CBS Signs With Google’s Planned ‘Unplugged’ Streaming Service

CBS has made an agreement — and Fox and Disney are close behind — to supply programming to Google’s Unplugged, a long-awaited internet-based skinny bundle TV service, we’re told.

In addition to CBS’ broadcast feed, the multiyear deal provides CBS-owned Pop and CBS Sports Network to Unplugged. The terms do not include The CW, which CBS co-owns with Warner Bros.

Unplugged is expected to launch early next year and cost $40 a month or less. It will include some videos from Google’s YouTube Red.
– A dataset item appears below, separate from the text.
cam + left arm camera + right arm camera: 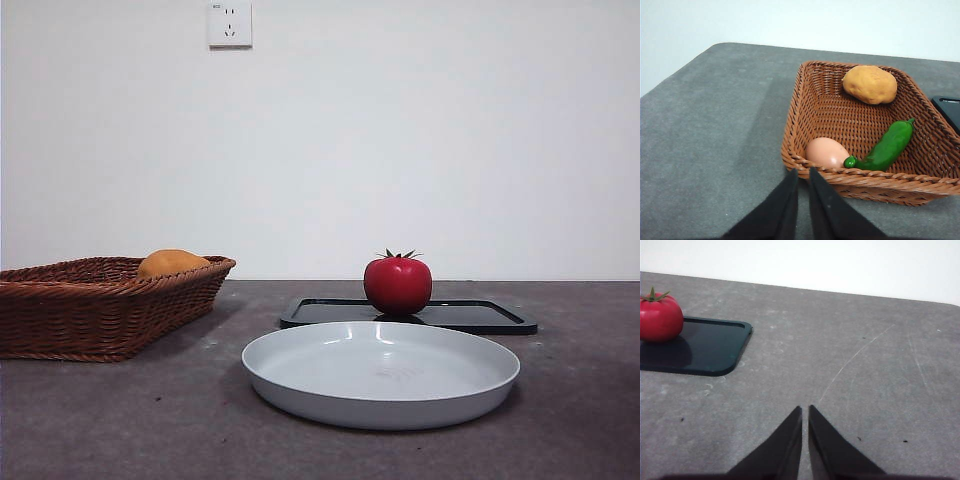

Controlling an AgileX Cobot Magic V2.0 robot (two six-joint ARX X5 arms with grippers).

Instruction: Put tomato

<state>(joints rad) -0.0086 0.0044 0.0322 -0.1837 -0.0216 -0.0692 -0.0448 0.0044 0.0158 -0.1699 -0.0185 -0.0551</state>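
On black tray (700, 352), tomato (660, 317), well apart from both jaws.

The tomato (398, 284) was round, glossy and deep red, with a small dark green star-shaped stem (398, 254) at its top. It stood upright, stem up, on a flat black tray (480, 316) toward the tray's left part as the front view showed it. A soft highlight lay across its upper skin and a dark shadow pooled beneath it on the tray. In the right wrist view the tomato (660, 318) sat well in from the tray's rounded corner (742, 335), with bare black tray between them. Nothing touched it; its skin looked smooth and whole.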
The CBS agreement could be important as Unplugged prepares to compete with several cable-like streaming services including DirecTV Now, a new offering from Hulu, and Dish Network’s Sling TV. Apple is still looking for ways to enter the field.
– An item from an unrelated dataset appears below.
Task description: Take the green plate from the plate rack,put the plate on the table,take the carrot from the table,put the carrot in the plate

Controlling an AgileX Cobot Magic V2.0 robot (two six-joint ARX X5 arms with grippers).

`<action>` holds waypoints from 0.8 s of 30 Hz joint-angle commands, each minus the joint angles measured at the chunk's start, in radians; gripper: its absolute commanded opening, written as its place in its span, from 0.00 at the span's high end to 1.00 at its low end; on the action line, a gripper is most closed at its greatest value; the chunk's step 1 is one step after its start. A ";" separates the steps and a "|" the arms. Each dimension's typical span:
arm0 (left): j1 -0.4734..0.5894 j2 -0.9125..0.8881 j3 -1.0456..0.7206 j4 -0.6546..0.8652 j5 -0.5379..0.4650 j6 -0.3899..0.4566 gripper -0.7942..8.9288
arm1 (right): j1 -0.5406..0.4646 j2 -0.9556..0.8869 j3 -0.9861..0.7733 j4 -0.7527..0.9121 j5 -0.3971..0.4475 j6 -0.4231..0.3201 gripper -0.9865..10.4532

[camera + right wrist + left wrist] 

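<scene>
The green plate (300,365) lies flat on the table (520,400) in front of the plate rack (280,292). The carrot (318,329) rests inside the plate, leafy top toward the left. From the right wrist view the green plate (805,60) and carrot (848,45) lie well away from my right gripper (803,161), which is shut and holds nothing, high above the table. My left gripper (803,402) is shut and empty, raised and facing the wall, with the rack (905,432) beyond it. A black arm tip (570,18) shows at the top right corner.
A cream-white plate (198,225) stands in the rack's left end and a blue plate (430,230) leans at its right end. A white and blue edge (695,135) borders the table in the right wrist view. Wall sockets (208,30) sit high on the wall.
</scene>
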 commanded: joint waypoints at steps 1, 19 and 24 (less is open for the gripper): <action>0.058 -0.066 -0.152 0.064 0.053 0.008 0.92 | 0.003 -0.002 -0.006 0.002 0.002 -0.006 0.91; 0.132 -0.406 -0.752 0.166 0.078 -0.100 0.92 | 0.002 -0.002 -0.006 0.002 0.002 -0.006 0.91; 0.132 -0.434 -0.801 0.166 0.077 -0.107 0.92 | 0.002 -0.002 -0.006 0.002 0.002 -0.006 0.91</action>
Disney, Fox, Comcast’s NBCUniversal and Time Warner own Hulu. CBS has its own subscription streaming service: CBS All Access.

The Wall Street Journal was first to report the CBS-Google pact.

The major networks air television’s most popular programming, and are considered must-haves for services that hope to compete with cable and satellite — as well as each other.

The challenge is to assemble enough popular programming without running up the cost. Most if not all of the major network owners have so-called Most Favored Nations deals with large pay TV providers that guarantee them the lowest price for popular channels.

CBS’ agreement with Google has “a higher rate card …than it currently receives from other” pay TV services, Stifel research’s Benjamin Mogil says.

He adds that Showtime isn’t part of the deal, and it doesn’t give Google more stacking rights — opportunities to watch previous episodes of a series on VOD — than CBS offers cable and satellite.

Google is probably paying CBS about $3.00 per subscriber per month at first, growing to $4.00 over time, Guggenheim Partners’ Michael Morris estimates.

“This is above our estimate of traditional retransmission rates (currently in the $1.50-$2.00/monthly range, ramping toward $2.50), and still below the company’s wholesale price on CBS All Access ($5.99/month),” he says. The online initiatives “will provide incremental leverage in future fee negotiations with traditional distributors.”

CBS chief Les Moonves told an investor gathering last month that the industry is “still in the first inning” of figuring out online video services that might provide an alternative to traditional pay TV. Still, he believes “there’s a great deal of growth there” and he’s “very optimistic about all of them.”